The task:
Reproduce every line in the material below that holds "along".

[Dataset content — start]

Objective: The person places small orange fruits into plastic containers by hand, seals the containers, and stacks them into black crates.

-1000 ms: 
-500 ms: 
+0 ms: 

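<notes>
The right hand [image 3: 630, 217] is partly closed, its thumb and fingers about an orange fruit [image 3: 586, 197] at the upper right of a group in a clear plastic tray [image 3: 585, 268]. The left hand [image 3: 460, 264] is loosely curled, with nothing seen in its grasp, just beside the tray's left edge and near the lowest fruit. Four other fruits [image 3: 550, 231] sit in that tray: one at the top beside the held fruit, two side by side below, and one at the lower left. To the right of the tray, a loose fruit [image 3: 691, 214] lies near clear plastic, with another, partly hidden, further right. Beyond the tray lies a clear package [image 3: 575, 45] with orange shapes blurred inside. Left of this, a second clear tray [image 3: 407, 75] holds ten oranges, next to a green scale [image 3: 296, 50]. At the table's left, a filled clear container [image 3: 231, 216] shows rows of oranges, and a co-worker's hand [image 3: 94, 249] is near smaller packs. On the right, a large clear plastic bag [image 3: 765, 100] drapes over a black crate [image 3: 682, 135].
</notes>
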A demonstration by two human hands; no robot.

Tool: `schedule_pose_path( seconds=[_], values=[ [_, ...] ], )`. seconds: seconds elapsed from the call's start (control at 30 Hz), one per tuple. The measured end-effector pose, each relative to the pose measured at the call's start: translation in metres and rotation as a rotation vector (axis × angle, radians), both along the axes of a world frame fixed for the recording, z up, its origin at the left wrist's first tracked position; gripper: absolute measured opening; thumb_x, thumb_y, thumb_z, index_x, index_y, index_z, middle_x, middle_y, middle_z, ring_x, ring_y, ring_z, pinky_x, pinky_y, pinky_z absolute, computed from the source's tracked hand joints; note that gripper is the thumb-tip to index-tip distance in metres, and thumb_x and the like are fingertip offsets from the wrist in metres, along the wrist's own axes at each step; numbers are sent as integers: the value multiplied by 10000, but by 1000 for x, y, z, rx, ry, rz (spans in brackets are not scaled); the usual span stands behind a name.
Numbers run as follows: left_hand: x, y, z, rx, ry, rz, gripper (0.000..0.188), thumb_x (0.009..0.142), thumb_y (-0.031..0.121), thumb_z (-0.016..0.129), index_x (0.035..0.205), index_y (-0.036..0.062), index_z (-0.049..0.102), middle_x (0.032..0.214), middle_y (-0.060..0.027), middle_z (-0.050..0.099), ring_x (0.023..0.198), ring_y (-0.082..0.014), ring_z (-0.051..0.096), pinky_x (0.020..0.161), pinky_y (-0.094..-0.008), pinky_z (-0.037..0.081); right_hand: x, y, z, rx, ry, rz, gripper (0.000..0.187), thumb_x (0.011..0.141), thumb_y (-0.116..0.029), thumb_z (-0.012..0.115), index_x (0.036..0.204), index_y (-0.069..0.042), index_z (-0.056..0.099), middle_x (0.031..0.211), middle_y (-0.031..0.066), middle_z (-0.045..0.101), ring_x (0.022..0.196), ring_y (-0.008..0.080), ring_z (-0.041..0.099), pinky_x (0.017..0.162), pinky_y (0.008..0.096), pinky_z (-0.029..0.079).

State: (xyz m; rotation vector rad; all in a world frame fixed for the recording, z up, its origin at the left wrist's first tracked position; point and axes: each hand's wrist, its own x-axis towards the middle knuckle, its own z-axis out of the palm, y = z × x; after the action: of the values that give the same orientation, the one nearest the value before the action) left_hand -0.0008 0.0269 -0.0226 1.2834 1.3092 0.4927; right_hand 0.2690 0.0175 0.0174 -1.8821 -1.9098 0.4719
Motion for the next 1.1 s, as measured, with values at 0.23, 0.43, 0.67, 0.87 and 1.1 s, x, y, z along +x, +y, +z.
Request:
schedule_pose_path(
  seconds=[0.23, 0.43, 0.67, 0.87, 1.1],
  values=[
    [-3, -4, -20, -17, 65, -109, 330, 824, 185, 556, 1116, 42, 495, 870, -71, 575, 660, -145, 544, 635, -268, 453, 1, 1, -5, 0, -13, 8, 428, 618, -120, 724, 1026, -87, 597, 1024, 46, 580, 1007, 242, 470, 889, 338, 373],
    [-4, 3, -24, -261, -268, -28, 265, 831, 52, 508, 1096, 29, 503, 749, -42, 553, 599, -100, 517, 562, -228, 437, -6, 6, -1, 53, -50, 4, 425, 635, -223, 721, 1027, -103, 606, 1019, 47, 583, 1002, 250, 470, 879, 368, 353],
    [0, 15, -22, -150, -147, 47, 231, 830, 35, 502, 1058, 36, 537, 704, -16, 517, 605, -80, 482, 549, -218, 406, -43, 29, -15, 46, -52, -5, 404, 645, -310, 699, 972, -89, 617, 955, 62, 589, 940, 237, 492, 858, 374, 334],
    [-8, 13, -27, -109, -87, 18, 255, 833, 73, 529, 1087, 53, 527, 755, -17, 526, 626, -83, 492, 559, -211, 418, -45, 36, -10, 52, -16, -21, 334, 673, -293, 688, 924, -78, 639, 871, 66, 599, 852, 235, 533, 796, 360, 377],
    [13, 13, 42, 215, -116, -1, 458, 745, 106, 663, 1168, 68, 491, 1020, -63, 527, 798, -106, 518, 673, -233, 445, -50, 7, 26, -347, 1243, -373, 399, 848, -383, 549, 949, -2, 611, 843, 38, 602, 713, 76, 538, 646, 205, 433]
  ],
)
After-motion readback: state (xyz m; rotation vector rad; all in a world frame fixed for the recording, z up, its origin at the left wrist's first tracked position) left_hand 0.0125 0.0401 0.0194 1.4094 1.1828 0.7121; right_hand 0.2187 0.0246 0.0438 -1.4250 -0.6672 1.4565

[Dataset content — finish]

Solution to the exercise:
Tool: `schedule_pose_path( seconds=[_], values=[ [_, ...] ], )`. seconds: seconds elapsed from the call's start (control at 30 Hz), one per tuple. The measured end-effector pose, each relative to the pose measured at the call's start: translation in metres and rotation as a rotation vector (axis × angle, radians), both along the axes of a world frame fixed for the recording, z up, its origin at the left wrist's first tracked position; gripper: absolute measured opening; thumb_x, thumb_y, thumb_z, index_x, index_y, index_z, middle_x, middle_y, middle_z, ring_x, ring_y, ring_z, pinky_x, pinky_y, pinky_z absolute, computed from the source's tracked hand joints; note that gripper is the thumb-tip to index-tip distance in metres, and thumb_x and the like are fingertip offsets from the wrist in metres, along the wrist's own axes at each step; numbers are sent as integers: the value multiplied by 10000, but by 1000 for x, y, z, rx, ry, rz (spans in brackets are not scaled); the usual span stands behind a name.
Motion for the next 1.1 s, as measured, with values at 0.23, 0.43, 0.67, 0.87 and 1.1 s, x, y, z along +x, +y, +z.

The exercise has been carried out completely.